» To do
Exact repetition, pictures omitted: give every record below again.

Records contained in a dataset

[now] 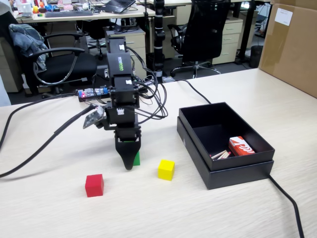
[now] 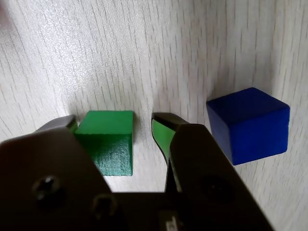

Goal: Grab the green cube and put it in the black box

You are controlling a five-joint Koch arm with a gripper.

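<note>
Where pincer [image 2: 113, 122] straddles green cube [image 2: 107, 140]: pale woodgrain tabletop [image 2: 144, 53].

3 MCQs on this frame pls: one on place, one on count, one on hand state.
1. The green cube lies:
A. in the black box
B. between the hand's fingers
C. on the red cube

2. Cubes seen across both views:
A. two
B. three
C. four

3. The hand is:
A. open around the cube
B. shut on it
C. out of view

Key: 1 B, wrist view shows a finger either side. 2 C, green, blue cube, red, yellow cube. 3 A, a gap shows beside the cube.
</note>
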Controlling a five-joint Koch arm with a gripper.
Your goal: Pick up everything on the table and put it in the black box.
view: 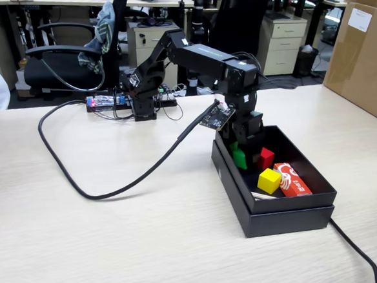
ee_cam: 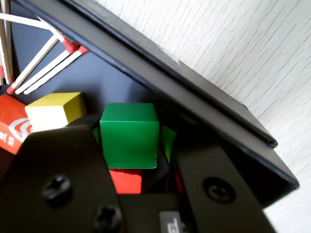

» Result below
[now] 
[now] 

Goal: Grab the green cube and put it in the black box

You are controlling a five-joint Koch arm with a gripper.

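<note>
Where pincer [image 2: 113, 122] straddles green cube [image 2: 107, 140]: pale woodgrain tabletop [image 2: 144, 53].

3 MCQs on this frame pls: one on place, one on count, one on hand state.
1. The green cube lies:
A. in the black box
B. between the hand's fingers
C. on the red cube

2. Cubes seen across both views:
A. two
B. three
C. four

3. The hand is:
A. open around the cube
B. shut on it
C. out of view

Key: 1 B, wrist view shows a finger either side. 2 C, green, blue cube, red, yellow cube. 3 A, a gap shows beside the cube.
</note>
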Controlling a five-joint Koch arm with a gripper.
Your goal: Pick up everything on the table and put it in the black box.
view: 
ee_cam: 

The answer has been given, and the exercise is complete.